You should consider how you intend on concluding the witness’s evidence. Consider what message you want to leave the tribunal of fact with, and do not let the evidence just taper off. Sometimes too, less is more. The importance of a witness’s evidence should not be diluted by leading marginal or trivial detail.
The guiding rule in evidence in chief is “Don’t lead”. [1] But like most things, that is not an absolute. Frequently there will be several parts to a witness’s evidence that are not in contest and in such cases opposing counsel will often consent to you leading a witness in respect of such matters.

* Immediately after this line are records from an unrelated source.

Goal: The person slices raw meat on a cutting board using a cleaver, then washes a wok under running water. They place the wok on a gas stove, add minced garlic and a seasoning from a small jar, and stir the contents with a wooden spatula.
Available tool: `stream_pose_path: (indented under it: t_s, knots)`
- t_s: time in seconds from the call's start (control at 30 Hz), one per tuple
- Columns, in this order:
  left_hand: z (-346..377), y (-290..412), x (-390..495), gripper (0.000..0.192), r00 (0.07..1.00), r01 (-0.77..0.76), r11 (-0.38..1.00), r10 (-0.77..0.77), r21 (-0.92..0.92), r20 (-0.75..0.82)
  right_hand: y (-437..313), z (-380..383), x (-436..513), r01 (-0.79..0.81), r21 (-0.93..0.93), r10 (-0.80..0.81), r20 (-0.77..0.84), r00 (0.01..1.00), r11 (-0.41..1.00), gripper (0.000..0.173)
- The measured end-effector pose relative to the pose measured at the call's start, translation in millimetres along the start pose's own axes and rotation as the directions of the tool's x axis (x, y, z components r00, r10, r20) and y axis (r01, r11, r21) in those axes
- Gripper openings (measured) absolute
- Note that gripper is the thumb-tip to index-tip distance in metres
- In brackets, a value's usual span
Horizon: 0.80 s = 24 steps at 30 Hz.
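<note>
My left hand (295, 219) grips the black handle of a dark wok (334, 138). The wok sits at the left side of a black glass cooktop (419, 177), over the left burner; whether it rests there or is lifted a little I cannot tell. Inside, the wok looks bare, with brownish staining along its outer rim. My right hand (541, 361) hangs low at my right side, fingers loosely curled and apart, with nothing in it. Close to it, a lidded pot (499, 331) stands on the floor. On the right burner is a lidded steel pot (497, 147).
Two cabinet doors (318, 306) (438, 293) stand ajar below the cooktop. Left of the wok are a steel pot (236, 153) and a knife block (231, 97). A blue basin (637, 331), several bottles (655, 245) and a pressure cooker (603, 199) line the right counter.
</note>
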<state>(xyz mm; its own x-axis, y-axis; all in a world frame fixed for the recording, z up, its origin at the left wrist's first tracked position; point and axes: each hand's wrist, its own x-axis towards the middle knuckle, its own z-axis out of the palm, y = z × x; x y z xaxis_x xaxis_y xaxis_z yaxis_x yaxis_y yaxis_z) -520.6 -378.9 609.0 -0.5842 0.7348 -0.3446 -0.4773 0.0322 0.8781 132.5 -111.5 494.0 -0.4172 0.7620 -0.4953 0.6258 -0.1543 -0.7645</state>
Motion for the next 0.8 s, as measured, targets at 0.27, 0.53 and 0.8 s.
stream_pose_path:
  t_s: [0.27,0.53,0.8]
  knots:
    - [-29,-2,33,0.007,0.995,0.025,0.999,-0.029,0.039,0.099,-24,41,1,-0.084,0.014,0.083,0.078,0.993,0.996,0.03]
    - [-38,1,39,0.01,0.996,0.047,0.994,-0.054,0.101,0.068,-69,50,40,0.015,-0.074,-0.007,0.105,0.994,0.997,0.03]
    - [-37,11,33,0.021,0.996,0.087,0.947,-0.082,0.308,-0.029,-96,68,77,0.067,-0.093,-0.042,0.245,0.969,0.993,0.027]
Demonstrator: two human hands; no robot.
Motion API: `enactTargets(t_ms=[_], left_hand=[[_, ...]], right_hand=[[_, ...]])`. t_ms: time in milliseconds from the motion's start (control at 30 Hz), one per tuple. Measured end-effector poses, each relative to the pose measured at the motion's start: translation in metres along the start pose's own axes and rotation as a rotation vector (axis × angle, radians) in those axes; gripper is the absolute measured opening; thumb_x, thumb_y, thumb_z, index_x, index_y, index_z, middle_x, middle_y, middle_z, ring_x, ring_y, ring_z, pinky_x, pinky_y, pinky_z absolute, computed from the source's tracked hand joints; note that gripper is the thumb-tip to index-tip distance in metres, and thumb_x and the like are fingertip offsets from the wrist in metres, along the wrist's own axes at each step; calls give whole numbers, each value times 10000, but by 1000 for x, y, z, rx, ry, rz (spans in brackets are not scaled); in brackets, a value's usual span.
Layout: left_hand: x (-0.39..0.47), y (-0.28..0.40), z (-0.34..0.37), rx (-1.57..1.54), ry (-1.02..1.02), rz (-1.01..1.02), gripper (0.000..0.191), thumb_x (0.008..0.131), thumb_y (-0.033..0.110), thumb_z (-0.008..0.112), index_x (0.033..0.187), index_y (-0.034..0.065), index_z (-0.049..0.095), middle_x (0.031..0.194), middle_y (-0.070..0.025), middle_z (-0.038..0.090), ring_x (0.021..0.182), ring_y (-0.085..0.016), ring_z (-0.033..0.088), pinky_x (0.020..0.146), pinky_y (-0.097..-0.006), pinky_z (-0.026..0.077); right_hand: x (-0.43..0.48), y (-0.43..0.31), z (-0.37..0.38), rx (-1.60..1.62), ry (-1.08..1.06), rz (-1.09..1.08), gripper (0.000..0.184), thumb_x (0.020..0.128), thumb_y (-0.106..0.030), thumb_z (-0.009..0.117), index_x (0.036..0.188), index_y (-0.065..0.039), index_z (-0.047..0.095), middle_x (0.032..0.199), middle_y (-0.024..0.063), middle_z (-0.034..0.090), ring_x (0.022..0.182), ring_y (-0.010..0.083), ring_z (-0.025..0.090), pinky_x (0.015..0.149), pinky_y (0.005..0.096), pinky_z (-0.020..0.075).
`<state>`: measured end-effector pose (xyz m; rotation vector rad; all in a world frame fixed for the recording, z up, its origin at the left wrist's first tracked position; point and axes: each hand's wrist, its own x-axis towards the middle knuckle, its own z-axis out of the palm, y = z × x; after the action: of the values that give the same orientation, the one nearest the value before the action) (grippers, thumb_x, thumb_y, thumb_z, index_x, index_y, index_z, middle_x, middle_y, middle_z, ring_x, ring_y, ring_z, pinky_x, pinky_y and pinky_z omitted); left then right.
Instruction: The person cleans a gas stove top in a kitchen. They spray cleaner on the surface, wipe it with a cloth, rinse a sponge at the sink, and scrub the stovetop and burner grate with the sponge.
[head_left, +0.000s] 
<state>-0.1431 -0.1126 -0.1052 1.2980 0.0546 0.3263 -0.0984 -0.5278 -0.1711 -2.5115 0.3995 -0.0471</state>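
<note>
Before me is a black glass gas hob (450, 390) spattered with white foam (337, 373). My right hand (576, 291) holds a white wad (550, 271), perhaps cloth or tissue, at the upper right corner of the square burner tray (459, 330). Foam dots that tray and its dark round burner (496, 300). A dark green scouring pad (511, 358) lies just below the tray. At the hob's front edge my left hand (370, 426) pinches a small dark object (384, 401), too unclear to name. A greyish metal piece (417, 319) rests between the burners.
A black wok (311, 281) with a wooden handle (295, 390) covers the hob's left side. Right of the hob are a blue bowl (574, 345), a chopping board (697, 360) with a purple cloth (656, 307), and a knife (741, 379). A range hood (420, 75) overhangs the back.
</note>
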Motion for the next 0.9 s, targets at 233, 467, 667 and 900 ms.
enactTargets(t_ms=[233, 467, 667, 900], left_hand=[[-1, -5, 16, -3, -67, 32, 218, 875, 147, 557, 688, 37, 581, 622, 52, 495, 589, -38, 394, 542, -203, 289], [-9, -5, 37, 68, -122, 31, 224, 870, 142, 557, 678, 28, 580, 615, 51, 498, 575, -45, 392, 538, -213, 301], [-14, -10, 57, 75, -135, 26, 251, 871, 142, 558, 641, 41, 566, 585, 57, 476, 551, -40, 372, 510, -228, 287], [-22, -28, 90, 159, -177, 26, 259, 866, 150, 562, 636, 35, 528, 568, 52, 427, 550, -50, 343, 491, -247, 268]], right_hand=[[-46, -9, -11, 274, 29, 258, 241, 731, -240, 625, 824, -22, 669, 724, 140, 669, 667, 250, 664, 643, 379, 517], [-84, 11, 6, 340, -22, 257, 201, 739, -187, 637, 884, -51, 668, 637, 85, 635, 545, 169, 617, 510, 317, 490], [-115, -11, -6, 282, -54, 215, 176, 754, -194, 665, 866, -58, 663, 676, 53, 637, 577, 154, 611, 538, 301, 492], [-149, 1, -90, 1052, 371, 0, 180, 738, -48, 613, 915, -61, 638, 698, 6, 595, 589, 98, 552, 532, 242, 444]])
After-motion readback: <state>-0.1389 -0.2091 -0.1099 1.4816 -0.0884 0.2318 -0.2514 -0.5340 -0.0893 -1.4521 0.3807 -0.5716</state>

Further, if you have a particularly difficult witness, or one likely to volunteer prejudicial inadmissible evidence, it might be appropriate to agree with the opposition that portions of their evidence will be ‘led’ to avoid such an event. It is prudent to resolve such matters, if there is doubt, with opposing counsel prior to calling the witness. If it cannot be resolved by agreement, you might consider raising such a course with the Judge in advance, particularly if it surrounds matters in contest at the trial.
Final advice – a script of prepared questions and answers does not work. Why not? Only you have the script. Your witness does not, and they will inevitably go off script. You will end up staring at your now useless question (and answer) trail, panicking about where to go and what to ask next. It demonstrates the most important tool when eliciting evidence in chief. Just as you expect the arbiter of fact – the jury – to do, you too ought to listen carefully to each answer the witness provides. A particular and perhaps unexpected answer may require you to engage in a further line of questioning, with a failure to do so potentially having significant adverse consequences. Also, if you are not interested in your witness’s answers, why would they be?
[1] A leading question is a question asked of a witness that directly or indirectly suggests a particular answer to a question or assumes the existence of a fact, the existence of which is in dispute in the proceeding, and the witness has not given evidence of the existence of that fact prior to the question asked.